= Thorvald Ulsnæs =

Norwegian politician (born 1940)

Thorvald Ulsnæs (16 May 1887 – 27 June 1982) was a Norwegian politician for the Labour Party.

He was born in Gran Municipality. Following basic education, he was a painter's apprentice from 1904 and painter from 1907. From 1924 to 1950 he was a master painter in the Norwegian State Railways. Buying a small farm in 1922, Ulsnæs also served as deputy chair of Oppland Farmers and Smallholders Union from 1930 to 1953.

However, he was mainly active in the Labour Party. He was elected to the municipal council of Brandbu Municipality in 1916 and continuously re-elected until the Second World War. From 1925 to 1931 he served as deputy mayor, and from 1934 to 1940 he served as mayor. His tenure was cut short by the German occupation of Norway. After the war, in 1945 he briefly served as mayor until elections could be held. He chaired Brandbu Labour Party and was a national board member of the Labour Party from 1949 to 1953.

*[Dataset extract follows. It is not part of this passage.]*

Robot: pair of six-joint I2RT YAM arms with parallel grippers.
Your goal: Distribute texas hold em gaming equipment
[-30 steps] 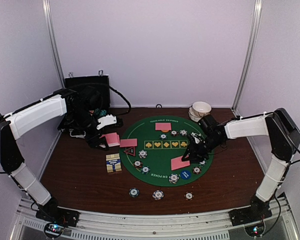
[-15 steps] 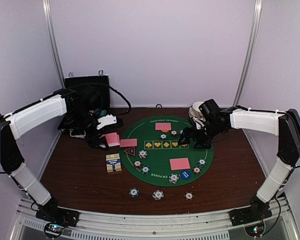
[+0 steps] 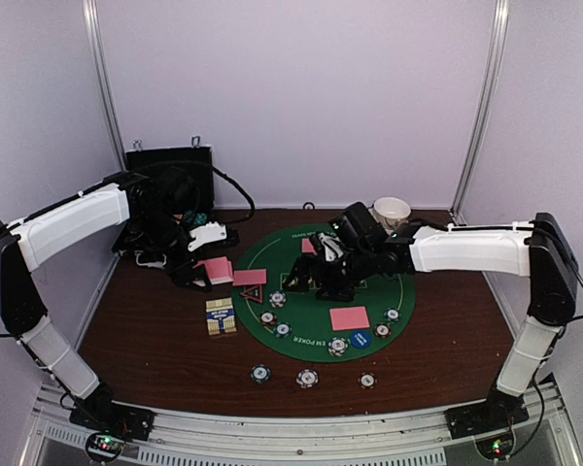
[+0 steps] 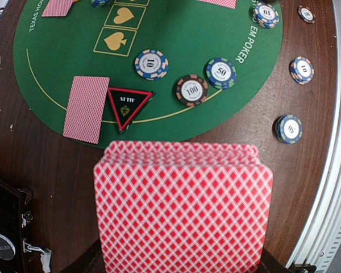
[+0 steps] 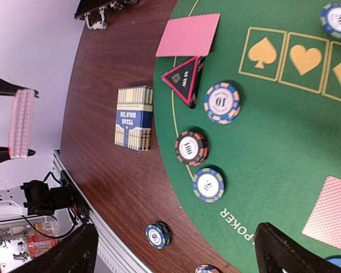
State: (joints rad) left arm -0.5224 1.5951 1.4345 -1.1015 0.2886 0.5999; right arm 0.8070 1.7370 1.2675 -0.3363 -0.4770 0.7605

He was elected as a deputy representative to the Parliament of Norway from Oppland for the terms 1945–1949 and 1950–1953. He was a regular member from June 1948 to November 1951, filling the seat of Olav Meisdalshagen who was a member of Gerhardsen's Second Cabinet. Ulsnæs sat on the Standing Committee on Health until January 1950, then the Standing Committee on Finance and Customs. In total, Ulsnæs met during 3 years and 195 days of parliamentary session.

Ulsnæs was awarded the King's Medal of Merit in silver in 1969.